*WHAT IS EXPECTED:* An exact copy of the listing is what is needed; please output it in full.

(SOURCE MATERIAL)

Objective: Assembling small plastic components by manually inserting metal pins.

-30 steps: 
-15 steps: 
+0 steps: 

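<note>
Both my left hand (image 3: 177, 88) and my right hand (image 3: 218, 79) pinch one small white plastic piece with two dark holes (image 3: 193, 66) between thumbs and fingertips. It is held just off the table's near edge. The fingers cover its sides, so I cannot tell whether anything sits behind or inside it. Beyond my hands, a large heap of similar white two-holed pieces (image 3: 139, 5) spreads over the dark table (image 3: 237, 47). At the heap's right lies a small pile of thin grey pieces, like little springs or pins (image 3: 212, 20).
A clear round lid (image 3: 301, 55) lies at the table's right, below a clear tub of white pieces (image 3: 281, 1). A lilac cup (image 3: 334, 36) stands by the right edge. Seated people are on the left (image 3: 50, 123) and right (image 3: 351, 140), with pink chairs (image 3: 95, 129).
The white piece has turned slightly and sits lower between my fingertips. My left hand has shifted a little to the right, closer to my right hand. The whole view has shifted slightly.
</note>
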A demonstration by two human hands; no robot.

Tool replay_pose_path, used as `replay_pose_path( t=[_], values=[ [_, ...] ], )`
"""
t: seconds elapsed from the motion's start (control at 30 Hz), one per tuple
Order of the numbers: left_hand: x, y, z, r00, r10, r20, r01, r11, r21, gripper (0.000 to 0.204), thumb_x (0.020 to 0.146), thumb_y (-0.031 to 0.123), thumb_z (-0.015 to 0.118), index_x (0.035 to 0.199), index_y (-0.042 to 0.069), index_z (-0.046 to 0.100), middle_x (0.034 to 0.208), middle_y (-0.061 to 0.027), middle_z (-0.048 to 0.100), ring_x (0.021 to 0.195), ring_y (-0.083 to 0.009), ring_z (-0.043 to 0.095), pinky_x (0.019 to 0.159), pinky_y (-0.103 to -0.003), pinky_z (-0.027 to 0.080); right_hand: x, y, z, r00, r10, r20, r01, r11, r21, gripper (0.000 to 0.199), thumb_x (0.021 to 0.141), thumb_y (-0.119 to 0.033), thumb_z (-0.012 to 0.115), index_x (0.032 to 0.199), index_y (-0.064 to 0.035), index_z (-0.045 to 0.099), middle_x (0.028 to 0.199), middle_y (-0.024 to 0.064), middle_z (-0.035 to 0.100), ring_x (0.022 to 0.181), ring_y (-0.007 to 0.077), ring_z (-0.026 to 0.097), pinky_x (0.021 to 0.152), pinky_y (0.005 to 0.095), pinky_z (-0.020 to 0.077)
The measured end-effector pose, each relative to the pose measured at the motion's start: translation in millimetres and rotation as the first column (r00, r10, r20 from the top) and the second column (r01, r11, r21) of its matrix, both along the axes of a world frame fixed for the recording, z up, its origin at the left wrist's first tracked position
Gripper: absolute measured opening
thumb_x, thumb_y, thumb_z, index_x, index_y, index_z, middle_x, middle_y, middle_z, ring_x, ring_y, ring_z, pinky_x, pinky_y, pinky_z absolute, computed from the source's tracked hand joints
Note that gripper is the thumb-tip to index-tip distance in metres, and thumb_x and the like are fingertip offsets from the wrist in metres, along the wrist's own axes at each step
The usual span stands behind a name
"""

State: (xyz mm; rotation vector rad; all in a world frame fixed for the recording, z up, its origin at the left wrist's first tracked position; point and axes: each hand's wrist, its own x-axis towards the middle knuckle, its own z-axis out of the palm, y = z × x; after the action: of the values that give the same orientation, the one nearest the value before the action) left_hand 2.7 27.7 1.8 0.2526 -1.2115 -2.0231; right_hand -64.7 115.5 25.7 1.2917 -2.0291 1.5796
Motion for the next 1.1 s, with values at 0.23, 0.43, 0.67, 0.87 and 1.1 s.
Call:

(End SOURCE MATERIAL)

*COMPLETED EXERCISE:*
Objective: Assembling small plastic components by manually inserting metal pins.

-30 steps: 
-15 steps: 
+0 steps: 

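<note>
Both my left hand (image 3: 177, 88) and my right hand (image 3: 218, 79) pinch one small white plastic piece with two dark holes (image 3: 193, 66) between thumbs and fingertips. It is held just off the table's near edge. The fingers cover its sides, so I cannot tell whether anything sits behind or inside it. Beyond my hands, a large heap of similar white two-holed pieces (image 3: 139, 5) spreads over the dark table (image 3: 237, 47). At the heap's right lies a small pile of thin grey pieces, like little springs or pins (image 3: 212, 20).
A clear round lid (image 3: 301, 55) lies at the table's right, below a clear tub of white pieces (image 3: 281, 1). A lilac cup (image 3: 334, 36) stands by the right edge. Seated people are on the left (image 3: 50, 123) and right (image 3: 351, 140), with pink chairs (image 3: 95, 129).
The white piece has turned slightly and sits lower between my fingertips. My left hand has shifted a little to the right, closer to my right hand. The whole view has shifted slightly.
</note>
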A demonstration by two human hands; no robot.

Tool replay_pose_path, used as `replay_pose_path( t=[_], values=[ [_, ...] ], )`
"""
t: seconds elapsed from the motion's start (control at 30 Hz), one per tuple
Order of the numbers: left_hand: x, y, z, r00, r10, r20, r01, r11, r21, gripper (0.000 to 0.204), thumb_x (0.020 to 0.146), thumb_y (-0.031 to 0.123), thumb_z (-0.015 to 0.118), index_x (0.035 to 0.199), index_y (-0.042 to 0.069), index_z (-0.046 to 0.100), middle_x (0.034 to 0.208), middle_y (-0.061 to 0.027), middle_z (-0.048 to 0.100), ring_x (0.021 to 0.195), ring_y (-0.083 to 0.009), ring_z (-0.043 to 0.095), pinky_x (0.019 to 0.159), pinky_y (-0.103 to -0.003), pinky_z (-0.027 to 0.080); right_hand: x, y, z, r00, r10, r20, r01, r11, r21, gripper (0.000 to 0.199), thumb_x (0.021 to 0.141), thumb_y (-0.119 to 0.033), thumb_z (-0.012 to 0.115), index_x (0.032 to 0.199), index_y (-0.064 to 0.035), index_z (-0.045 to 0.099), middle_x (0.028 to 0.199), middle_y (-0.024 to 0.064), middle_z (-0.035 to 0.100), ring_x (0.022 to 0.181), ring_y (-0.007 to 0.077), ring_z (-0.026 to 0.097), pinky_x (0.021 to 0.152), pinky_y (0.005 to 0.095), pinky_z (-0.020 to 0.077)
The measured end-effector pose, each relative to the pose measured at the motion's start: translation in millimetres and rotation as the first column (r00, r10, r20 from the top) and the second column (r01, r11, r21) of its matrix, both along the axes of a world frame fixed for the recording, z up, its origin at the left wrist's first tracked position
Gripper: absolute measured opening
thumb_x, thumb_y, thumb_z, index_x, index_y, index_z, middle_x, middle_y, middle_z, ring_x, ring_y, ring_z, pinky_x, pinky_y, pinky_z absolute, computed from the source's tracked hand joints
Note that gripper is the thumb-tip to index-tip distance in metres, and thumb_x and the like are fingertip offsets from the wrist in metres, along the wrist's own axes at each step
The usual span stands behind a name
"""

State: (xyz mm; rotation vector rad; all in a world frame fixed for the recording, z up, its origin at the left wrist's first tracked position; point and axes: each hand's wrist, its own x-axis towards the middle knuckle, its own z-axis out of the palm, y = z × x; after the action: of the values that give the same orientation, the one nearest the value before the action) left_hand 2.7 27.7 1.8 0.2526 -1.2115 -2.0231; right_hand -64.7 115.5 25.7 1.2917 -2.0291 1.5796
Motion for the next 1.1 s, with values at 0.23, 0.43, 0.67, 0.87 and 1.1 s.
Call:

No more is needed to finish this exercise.